Not only is OpenAI’s much-anticipated next-generation model Orion, but also Anthropic, another star artificial intelligence (AI) start-up that is a rival of Google and OpenAI, has also reported that the development of advanced AI models has encountered bottlenecks.
On Wednesday, November 13th, Eastern Time, Bloomberg reported that OpenAI completed the first round of Orion training in September this year, hoping that it would greatly surpass some previous versions and get closer to the goal of AI surpassing humans, citing two people familiar with the matter. , but Orion failed to perform as well as the company hoped. As of late summer, the model was performing poorly when trying to answer untrained coding questions.
People familiar with the matter commented that, overall, so far, compared to GPT-4’s performance beyond GPT-3.5, Orion and OpenAI’s existing models have not made that much progress.
The report also quoted three other people familiar with the matter as saying that Google's upcoming new version of Gemini did not meet internal expectations, and Anthropic also postponed the planned release of the Claude model known as 3.5 Opus.
The report believes that the above three companies face multiple challenges in developing AI models. It is increasingly difficult for them to find untapped high-quality artificial training data. For example, Orion's unsatisfactory encoding performance stems in part from a lack of sufficient encoding data for training. Even modest improvements in model performance may not be enough to justify the huge costs of building and running a new model, or to meet the expectations of a major upgrade.
The bottleneck problem of AI model development challenges the scaling law that is regarded as a guideline by many start-ups and even technology giants. It also calls into question the feasibility of massive investment in AI to achieve general artificial intelligence (agi).
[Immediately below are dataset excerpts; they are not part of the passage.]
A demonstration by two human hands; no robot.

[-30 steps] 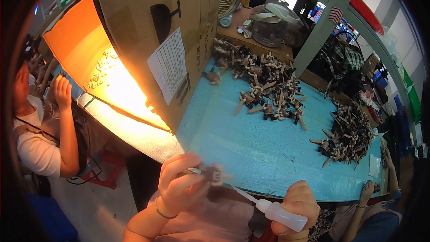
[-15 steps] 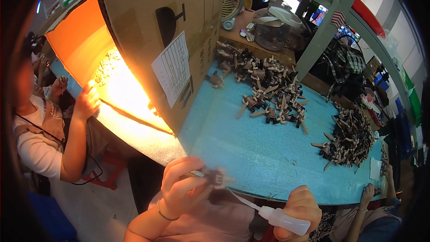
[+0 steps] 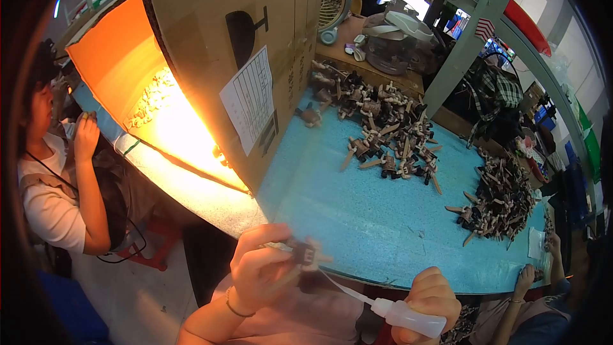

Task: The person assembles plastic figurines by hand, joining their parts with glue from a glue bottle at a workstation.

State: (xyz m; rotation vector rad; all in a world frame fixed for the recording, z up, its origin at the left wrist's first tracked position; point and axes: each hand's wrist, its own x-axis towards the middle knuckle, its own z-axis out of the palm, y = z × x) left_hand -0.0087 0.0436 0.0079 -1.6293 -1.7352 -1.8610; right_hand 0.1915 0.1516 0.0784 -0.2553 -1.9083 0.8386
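Note:
Pinched in the fingers of my left hand [image 3: 255,271] is a small toy figure [image 3: 305,255] with a dark brown body and light tan parts, held up over the table's near edge. My right hand [image 3: 435,297] is wrapped round a translucent white squeeze bottle [image 3: 412,319], lying nearly sideways. Its long thin nozzle [image 3: 345,286] reaches up and left to the underside of the figure. Whether the tip touches, and whether any liquid comes out, I cannot tell.
A heap of similar figures [image 3: 399,134] lies on the blue tabletop [image 3: 357,217], with a denser pile [image 3: 498,195] to the right. At left stands a cardboard box [image 3: 198,19], glowing orange inside. Co-workers' hands show at left [image 3: 86,135] and far right [image 3: 525,281]. A metal post [image 3: 469,45] rises behind.
The co-worker at left has drawn a hand back from the glowing box toward their body. My hands keep nearly the same pose, with the nozzle still at the figure.

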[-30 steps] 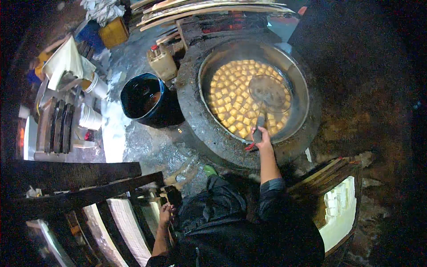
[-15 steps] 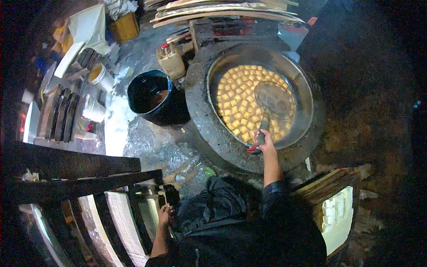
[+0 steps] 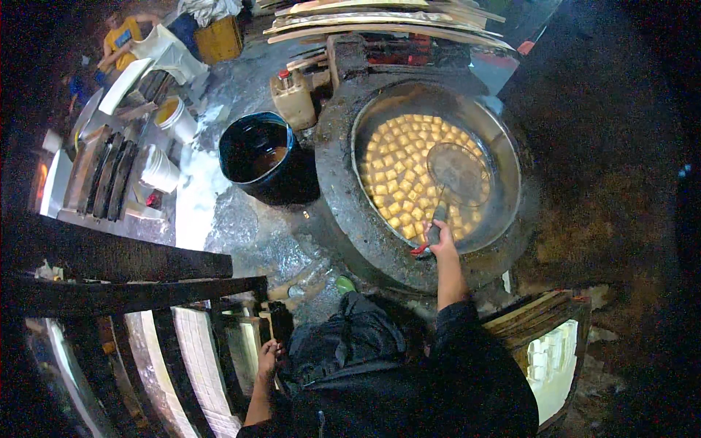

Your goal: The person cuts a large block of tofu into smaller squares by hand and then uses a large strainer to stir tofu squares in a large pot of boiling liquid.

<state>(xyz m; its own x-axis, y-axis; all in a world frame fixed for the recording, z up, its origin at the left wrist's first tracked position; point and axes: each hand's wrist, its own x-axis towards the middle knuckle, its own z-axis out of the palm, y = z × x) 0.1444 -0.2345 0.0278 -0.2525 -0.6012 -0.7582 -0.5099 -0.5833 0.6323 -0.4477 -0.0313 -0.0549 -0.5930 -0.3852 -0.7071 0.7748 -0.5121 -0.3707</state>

Wall Street News once mentioned that the law proposed by OpenAI as early as 2020 means that the final performance of a large model is mainly related to the amount of calculation, the amount of model parameters and the amount of training data, and is related to the specific structure (layer) of the model. number/depth/width) are basically irrelevant. In July this year, Microsoft's chief technology officer (CTO) Kevin Scott also defended this law, saying that Scaling law still applies to the current industry - while expanding large models, the marginal benefits do not diminish. Coincidentally, the media broke the news last week that OpenAI found that Orion "didn't make that big a leap" and the progress was far less than the previous two generations of flagship models. This discovery directly challenges the Scaling law that has been pursued in the AI field. Due to the decrease in high-quality training data and the increase in computational costs, researchers at OpenAI had to start exploring whether there were other ways to improve the performance of the model.OpenAI, for example, is embedding more code-writing capabilities into its models and is trying to develop software that can take over a PC to complete web browser activities or application tasks by performing clicks, cursor movements, and other actions.
OpenAI has also established a dedicated team, led by Nick Ryder, who was previously responsible for pre-training, to explore how to optimize limited training data and adjust the application of expansion methods to maintain the stability of model improvement.
Regarding the Bloomberg report on Wednesday, a Google DeepMind spokesperson said that the company is "pleased with the progress of Gemini and we will share more information when it is ready." OpenAI declined to comment. Anthropic also declined to comment, but referred to a blog post published on Monday, in which Anthropic CEO Dario Amodei spoke during a five-hour podcast.
Amodel said that what people call scaling law is not a law. It is a misnomer. It is not a universal law, but an empirical law. Amodel expects scaling laws to continue to exist, but is not sure. He said there are "a lot of things" that could "disrupt" progress toward more powerful AI in the coming years, including "we could run out of data." But he's optimistic that AI companies will find a way to overcome any obstacles.
Regarding the Bloomberg report, Nosson Weissman, the founder of NossonAI, a company that provides customized AI solutions for enterprises, commented that the report did not confuse him because first of all, he did not see the expression of real experts who have made significant contributions in the field of AI. Secondly, we often see significant progress in modeling, and finally, he believes that the news media likes to create drama, and this report just seems to have a beautiful dramatic headline.